• _Task brief_: Return the data below, unchanged.

• _Information supplied_:
+ + + + + + +

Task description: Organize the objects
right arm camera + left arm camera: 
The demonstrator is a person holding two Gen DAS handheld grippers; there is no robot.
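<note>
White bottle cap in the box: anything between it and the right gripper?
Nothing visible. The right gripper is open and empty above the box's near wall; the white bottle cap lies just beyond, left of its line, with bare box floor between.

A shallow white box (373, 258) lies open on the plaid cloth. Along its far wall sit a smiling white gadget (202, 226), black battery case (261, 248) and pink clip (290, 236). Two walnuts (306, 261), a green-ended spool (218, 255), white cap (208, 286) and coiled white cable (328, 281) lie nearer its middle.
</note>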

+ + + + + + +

• _Result below_:
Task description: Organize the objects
right arm camera + left arm camera: 
The demonstrator is a person holding two Gen DAS handheld grippers; there is no robot.
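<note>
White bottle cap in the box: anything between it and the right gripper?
Nothing visible. The right gripper is open and empty above the box's near wall; the white bottle cap lies just beyond, left of its line, with bare box floor between.

A shallow white box (373, 258) lies open on the plaid cloth. Along its far wall sit a smiling white gadget (202, 226), black battery case (261, 248) and pink clip (290, 236). Two walnuts (306, 261), a green-ended spool (218, 255), white cap (208, 286) and coiled white cable (328, 281) lie nearer its middle.
</note>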

That completes the response to the exercise.